Armando played the lead role of Tevye in Fiddler on the Roof Jr. Set in imperial Russia at the turn of the 20th century, the musical tells the story of a poor milkman who struggles to protect his family’s Jewish traditions in a rapidly changing world.
“I’ve grown up at CMT, and I’ve got a huge family now,” Armando says. “When you have something like this after school, when you get to enjoy yourself, it just makes being 13 a lot better.”
But for every prodigy the company might produce, dozens more kids will gain important life skills that can be applied onstage, at school or in the workplace.
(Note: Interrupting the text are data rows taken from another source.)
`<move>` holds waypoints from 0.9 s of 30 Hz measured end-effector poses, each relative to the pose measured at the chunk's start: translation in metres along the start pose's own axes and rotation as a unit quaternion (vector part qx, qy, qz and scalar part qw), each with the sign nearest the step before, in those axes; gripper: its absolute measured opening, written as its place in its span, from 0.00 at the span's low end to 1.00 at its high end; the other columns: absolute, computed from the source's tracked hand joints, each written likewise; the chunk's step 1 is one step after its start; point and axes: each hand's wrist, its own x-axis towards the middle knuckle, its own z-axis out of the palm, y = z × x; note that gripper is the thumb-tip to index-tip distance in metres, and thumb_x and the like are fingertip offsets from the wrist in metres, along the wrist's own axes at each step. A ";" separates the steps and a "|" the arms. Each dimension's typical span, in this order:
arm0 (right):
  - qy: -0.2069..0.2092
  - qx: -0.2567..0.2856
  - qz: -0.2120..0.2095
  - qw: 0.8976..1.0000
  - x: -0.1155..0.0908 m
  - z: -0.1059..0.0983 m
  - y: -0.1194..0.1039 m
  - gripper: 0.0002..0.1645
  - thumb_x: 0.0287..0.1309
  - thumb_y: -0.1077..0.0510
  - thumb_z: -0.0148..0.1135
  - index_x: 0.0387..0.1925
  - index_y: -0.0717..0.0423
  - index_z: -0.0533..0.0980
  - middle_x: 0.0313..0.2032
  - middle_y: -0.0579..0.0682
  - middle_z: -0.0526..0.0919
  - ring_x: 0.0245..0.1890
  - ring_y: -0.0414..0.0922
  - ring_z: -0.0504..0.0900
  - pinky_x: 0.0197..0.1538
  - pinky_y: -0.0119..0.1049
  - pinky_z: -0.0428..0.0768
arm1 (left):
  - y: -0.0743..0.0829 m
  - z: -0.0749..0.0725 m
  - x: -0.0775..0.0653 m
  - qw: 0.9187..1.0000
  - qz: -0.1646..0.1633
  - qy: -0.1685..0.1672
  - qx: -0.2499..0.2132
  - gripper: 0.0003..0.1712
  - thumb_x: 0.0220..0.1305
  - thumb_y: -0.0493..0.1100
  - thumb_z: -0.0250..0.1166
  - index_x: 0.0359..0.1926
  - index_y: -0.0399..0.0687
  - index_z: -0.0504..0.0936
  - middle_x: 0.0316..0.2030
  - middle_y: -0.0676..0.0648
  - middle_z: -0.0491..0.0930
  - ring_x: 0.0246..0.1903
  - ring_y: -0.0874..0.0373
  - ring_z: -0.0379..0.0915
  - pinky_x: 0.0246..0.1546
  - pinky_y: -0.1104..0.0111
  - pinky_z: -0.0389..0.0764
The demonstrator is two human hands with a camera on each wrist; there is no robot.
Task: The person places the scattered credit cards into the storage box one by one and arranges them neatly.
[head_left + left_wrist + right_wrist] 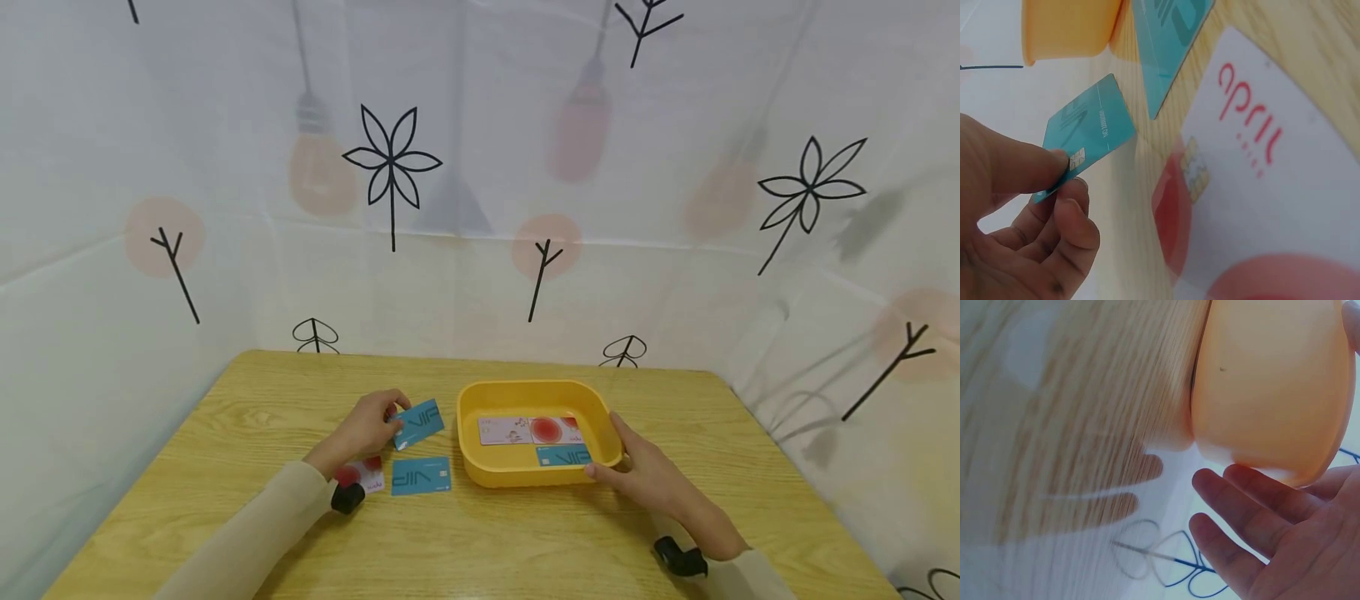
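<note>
Right of centre, low in the frame, the right hand (648,475) is spread, fingers fairly straight, touching the yellow tray (525,477) at its corner. Left of centre, a red-and-white card (373,475) and a flat blue card (420,477) lie side by side; just beyond, the left hand (365,429) pinches a tilted blue card (422,423) between thumb and fingers. Three cards (505,431) lie inside the tray. The wood-grain table (480,542) meets a pale printed cloth (465,292) across the upper frame.

yellowish wood-grain table (510,537); behind it, pale creased sheet (465,292), printed with black-line flowers (391,160), faded bulbs (321,173), pinkish discs (152,223).
</note>
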 end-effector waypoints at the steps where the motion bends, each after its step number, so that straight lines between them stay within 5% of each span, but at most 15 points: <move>1: 0.000 0.000 0.001 1.000 0.000 0.000 0.000 0.65 0.52 0.30 0.61 0.73 0.66 0.44 0.66 0.69 0.60 0.61 0.63 0.68 0.59 0.62 0.64 | 0.000 0.000 0.000 1.000 -0.002 -0.001 -0.004 0.13 0.61 0.34 0.65 0.47 0.48 0.79 0.33 0.49 0.73 0.32 0.55 0.68 0.34 0.63 0.72; 7: 0.002 0.000 -0.004 1.000 -0.001 0.001 0.000 0.65 0.52 0.30 0.61 0.73 0.67 0.44 0.66 0.69 0.61 0.61 0.63 0.68 0.59 0.62 0.65 | -0.001 0.000 -0.001 1.000 -0.013 -0.008 -0.026 0.13 0.62 0.35 0.64 0.48 0.50 0.79 0.35 0.49 0.74 0.32 0.56 0.69 0.32 0.65 0.73; 27: 0.003 0.010 -0.008 1.000 -0.002 0.000 -0.002 0.64 0.52 0.31 0.62 0.72 0.67 0.44 0.65 0.69 0.63 0.61 0.63 0.69 0.59 0.62 0.65 | 0.012 -0.011 -0.006 0.997 0.042 0.037 -0.045 0.13 0.63 0.33 0.62 0.48 0.46 0.78 0.32 0.50 0.72 0.27 0.58 0.68 0.30 0.66 0.72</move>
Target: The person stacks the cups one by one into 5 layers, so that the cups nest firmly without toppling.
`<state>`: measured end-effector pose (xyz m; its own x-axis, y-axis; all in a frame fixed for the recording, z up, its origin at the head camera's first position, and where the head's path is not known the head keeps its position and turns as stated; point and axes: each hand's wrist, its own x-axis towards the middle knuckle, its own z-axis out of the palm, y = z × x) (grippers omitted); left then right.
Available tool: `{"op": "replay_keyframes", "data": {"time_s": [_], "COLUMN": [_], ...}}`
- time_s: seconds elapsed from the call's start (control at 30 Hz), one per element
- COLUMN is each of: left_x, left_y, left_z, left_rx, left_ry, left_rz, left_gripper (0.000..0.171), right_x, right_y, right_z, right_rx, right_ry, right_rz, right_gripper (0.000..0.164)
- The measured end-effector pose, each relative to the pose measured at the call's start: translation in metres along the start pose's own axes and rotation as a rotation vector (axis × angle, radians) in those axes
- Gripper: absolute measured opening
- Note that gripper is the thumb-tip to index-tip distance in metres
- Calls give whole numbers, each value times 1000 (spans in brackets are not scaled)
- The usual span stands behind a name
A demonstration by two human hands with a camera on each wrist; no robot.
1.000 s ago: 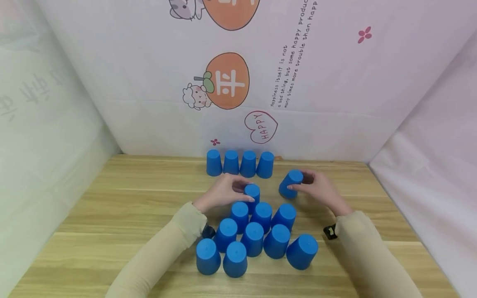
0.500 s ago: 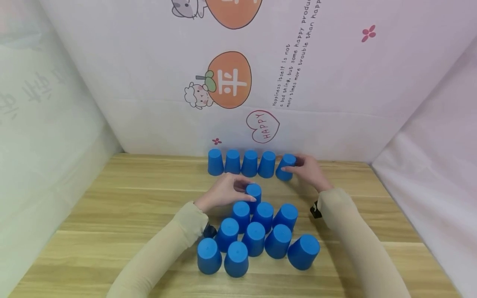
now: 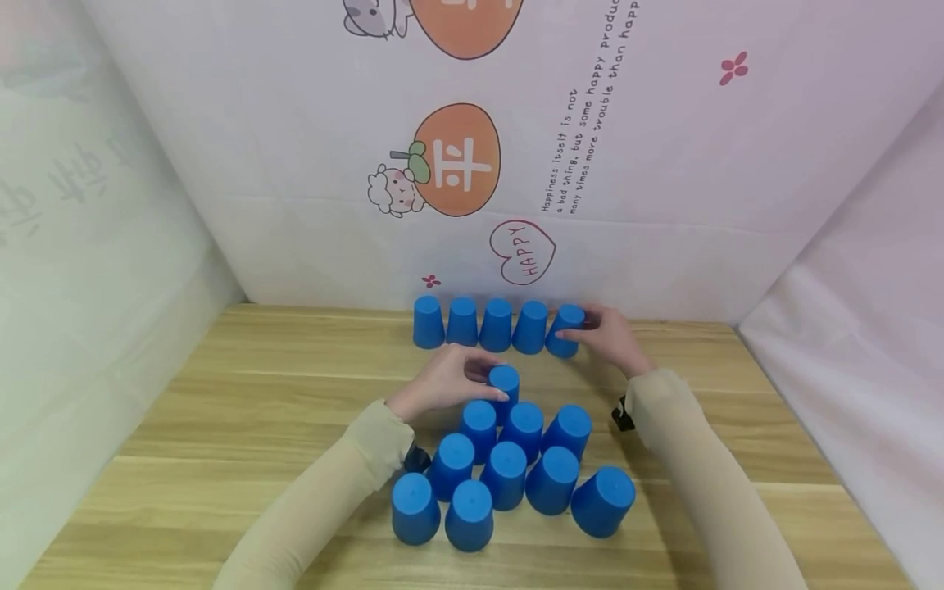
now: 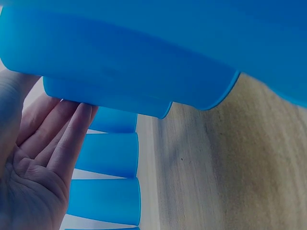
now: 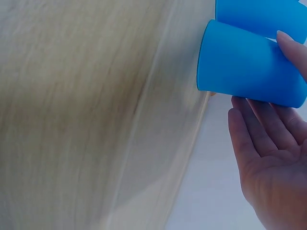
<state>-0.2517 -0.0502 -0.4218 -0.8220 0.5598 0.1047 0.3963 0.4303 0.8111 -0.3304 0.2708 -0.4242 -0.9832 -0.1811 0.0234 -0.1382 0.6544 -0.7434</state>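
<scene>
Blue cups stand upside down on a wooden table, some in a row along the back and others in a group nearer the front. My right hand holds the rightmost back-row cup, thumb in front and fingers behind; the right wrist view shows this cup beside its neighbour. My left hand pinches the cup at the far tip of the front group, thumb across its near side. In the left wrist view the left-hand fingers touch a cup from behind.
Several back-row cups stand close to the white printed backdrop. Front-group cups lie between my forearms, with one leaning cup at the right. White cloth walls bound both sides of the wooden table.
My right hand has moved away from me and leftward with its cup, which now stands at the right end of the back row. The left hand stays on its cup.
</scene>
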Motion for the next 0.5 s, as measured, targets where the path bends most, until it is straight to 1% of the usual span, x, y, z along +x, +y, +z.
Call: {"op": "replay_keyframes", "data": {"time_s": [0.1, 0.2, 0.33, 0.5], "left_x": [0, 0, -2, -1], "left_y": [0, 1, 3, 2], "left_z": [1, 0, 0, 0], "left_rx": [-6, -16, -20, -17], "left_ry": [2, 4, 4, 3], "left_rz": [9, 21, 27, 19], "left_gripper": [47, 47, 47, 47], "right_x": [-3, -10, -27, -52], "right_y": [3, 2, -5, -14], "right_z": [-2, -6, -15, -26], "right_rx": [12, 19, 33, 42], "right_ry": [9, 22, 27, 14], "right_rz": [-29, -72, -106, -137], "right_gripper": [67, 68, 71, 76]}}
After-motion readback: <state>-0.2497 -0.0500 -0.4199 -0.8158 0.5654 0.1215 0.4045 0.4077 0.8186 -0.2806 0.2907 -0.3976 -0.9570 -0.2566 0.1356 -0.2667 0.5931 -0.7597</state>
“Our goal is not to create the next Broadway star,” says Zell, CMT’s managing director. A CMT alumna who performed as a high schooler in the mid-’80s, her two children, ages 9 and 12, are both Rising Star actors this season. Stardom is far from the first priority at this point, Zell says. “Our goal is to provide kids with a creative environment where they can have access to the performing arts and grow as an individual.”
Saying that, several kids have gone on to find success in the performance industry. Notable alumni include Alex Brightman, a Tony-nominated Broadway actor best known for his leading role in School of Rock; Nick Spangler, currently on tour for An American in Paris; and Ryan Vasquez, whose first CMT show was School House Rock at age 8.
“They cast everybody who auditions, luckily, or I never would have been cast and never would have done another show there again,” Vasquez told SHN Magazine, a Broadway San Francisco publication.
Were it not for CMT, it’s unlikely Vasquez would have embarked this year on Broadway’s national tour of the hit musical Hamilton. He and other alumni are just a few examples of what can be achieved when people are exposed to the arts at a young age.
“The kids are never going to fail you,” Mulcahy says. “If you surround them with professional, quality, artistic integrity, they’re going to rise to the occasion. You just have to give them the platform to be able to do that.”